Plant Advanced Technologies produit des principes actifs par sécrétion racinaire.

Le chimiste allemand a organisé le 28 mai une manifestation en Lorraine en vue de signer une convention de partenariat avec le Conseil Régional. Cette convention s’inscrit dans le consortium BioProLor (pour BIOactifs PROduits en LORraine), au cœur de la « Bioengineering Valley». L’objectif est d’identifier de nouvelles biomolécules pour la cosmétique ou l’agriculture et de favoriser l’émergence d’une filière industrielle en Lorraine.

« BASF, par la diversité de ses activités et son rôle de leader mondial dans la chimie, est naturellement attentif à toutes les innovations inédites dans ce domaine pour participer à relever certains des grands défis du XXIèmesiècle » a expliqué le groupe dans un communiqué. La Lorraine constitue déjà une région charnière en raison de la présence de sa filiale cosmétique, BASF Beauty Care Solutions, à Pulnoy en Meurthe-et-Moselle et de la proximité géographique avec la maison-mère à Ludwigshafen en Allemagne (200 km de Nancy).

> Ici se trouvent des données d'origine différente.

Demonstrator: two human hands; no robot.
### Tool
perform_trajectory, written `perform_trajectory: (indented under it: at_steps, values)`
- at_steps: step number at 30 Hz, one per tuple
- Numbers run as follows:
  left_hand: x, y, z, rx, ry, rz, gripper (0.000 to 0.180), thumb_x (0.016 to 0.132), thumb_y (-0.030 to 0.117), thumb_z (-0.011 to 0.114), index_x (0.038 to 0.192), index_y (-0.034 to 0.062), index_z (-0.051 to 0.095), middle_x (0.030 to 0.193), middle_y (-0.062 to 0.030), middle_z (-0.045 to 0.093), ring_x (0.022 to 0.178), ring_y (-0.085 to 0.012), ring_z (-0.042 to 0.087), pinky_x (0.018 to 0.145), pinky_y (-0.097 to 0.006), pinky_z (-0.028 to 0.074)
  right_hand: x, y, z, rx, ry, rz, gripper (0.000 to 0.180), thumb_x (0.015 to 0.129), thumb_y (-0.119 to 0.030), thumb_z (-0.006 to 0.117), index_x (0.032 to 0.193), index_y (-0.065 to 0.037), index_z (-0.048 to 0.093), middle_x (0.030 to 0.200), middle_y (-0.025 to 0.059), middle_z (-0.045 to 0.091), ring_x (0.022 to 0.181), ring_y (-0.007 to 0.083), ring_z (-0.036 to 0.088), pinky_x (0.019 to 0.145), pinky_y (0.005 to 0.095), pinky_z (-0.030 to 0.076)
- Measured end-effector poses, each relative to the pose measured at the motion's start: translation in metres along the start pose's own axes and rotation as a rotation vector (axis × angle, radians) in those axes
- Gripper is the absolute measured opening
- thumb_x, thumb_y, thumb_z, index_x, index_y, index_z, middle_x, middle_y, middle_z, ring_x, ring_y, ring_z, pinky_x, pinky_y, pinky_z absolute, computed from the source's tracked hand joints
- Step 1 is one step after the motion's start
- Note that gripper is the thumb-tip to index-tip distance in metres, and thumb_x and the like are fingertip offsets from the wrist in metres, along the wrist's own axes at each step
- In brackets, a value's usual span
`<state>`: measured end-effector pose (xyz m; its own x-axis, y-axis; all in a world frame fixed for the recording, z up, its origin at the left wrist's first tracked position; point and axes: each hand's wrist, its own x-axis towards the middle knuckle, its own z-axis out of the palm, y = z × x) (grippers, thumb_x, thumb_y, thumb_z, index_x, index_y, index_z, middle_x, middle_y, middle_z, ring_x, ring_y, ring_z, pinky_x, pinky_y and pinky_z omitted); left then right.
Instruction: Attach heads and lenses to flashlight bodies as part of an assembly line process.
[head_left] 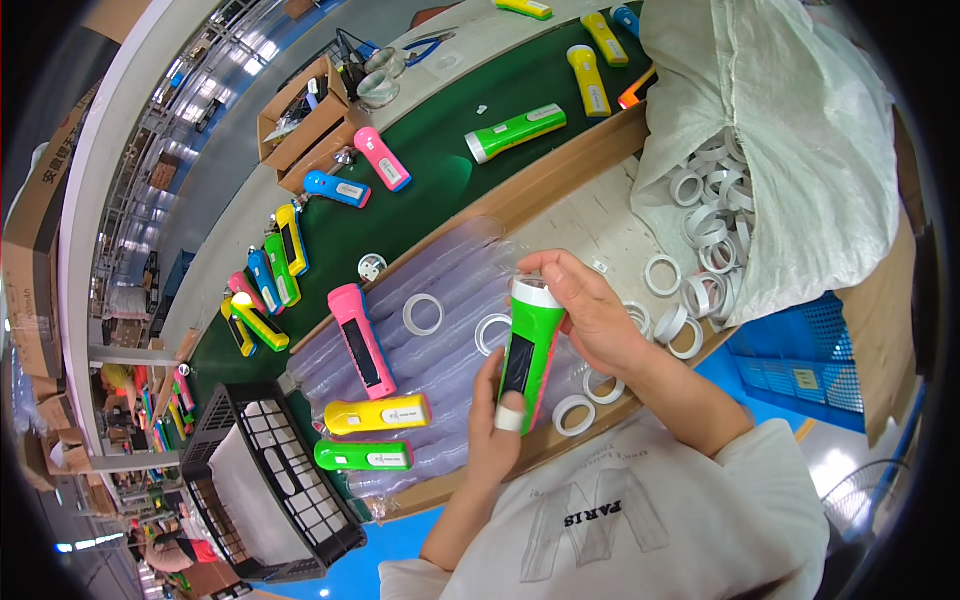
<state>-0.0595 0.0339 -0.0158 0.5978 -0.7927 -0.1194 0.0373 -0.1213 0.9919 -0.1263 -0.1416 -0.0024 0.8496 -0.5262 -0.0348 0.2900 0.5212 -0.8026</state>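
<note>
The left hand point(492, 445) grasps the lower body of a green flashlight point(532, 335), fingers wrapped round it, while the right hand point(588, 315) has its fingers closed about the white head rim, which points to 12 o'clock. From that flashlight, a pink flashlight point(361, 342) lies at 9 o'clock on clear ribbed plastic point(455, 365), with a yellow flashlight point(375, 413) at 8. A pale sack point(800, 210) spills white rings point(663, 275) at 2 o'clock; a green conveyor belt point(437, 165) runs past 11.

Green, dark-panelled flashlight point(535, 328), white head uppermost, between both hands point(594, 318)
</note>
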Motion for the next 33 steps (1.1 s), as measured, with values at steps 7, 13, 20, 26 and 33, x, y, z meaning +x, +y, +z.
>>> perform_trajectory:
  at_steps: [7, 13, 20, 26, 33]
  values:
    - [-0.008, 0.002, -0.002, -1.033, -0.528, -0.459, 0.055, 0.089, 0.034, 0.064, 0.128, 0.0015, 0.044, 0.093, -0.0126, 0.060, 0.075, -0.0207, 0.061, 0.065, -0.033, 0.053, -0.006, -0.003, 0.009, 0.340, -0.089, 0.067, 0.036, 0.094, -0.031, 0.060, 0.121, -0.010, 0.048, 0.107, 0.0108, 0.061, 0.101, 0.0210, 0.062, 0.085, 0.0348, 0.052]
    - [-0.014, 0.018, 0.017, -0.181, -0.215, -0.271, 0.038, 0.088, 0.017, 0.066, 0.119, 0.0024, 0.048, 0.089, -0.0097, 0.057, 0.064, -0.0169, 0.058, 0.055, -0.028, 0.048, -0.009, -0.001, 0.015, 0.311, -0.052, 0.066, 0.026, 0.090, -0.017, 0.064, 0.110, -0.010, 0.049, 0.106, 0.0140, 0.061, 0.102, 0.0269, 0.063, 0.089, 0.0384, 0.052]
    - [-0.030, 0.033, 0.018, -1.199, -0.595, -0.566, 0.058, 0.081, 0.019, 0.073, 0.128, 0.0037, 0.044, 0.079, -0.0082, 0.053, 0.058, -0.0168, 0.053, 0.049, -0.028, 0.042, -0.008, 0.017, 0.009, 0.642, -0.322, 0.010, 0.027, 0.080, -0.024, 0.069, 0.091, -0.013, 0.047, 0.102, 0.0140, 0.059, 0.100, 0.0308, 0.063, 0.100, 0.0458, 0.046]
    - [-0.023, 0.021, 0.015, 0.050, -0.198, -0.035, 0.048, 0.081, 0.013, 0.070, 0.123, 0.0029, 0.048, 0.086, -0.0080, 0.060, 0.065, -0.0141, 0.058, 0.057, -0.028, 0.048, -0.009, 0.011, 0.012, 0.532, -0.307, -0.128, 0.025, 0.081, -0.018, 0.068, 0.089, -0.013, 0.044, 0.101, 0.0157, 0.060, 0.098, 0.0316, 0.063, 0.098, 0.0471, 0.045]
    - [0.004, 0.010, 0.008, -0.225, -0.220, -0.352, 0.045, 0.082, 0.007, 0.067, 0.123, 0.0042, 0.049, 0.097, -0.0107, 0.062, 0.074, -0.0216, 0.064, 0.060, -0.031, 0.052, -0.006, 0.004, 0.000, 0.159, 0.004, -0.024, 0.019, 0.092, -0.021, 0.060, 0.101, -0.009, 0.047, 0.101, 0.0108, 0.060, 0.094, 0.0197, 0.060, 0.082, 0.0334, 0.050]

BASF Beauty Care Solutions est une entreprise d’origine lorraine qui compte aujourd’hui 120 salariés et dispose d’une importante unité de R&D (40 chercheurs et techniciens).

Un partenariat avec PAT

De manière très concrète, BASF testera et validera les propriétés d’actifs naturels à visée cosmétique ou phytopharmaceutique issus des biomolécules produites en Lorraine. A cet effet, le groupe a notamment conclu un partenariat avec la PME française innovante PAT (Plant Advanced Technologies) destiné à intensifier l’identification et la production de principes actifs capables d’atteindre les standards d’efficacité et de qualité des produits phytosanitaires ou cosmétiques conventionnels.

« Nous sommes au tout début du partenariat mais les résultats sont d’ores-et-déjà très prometteurs : le taux d’identification d’actifs d’intérêt pour la protection des cultures issus de la recherche PAT n’a jamais été rencontré jusqu’alors. Cette phase de screening nous rend très optimiste quant au développement de notre collaboration », a souligné Vincent Gros, président Europe de la division Protection des Plantes de BASF.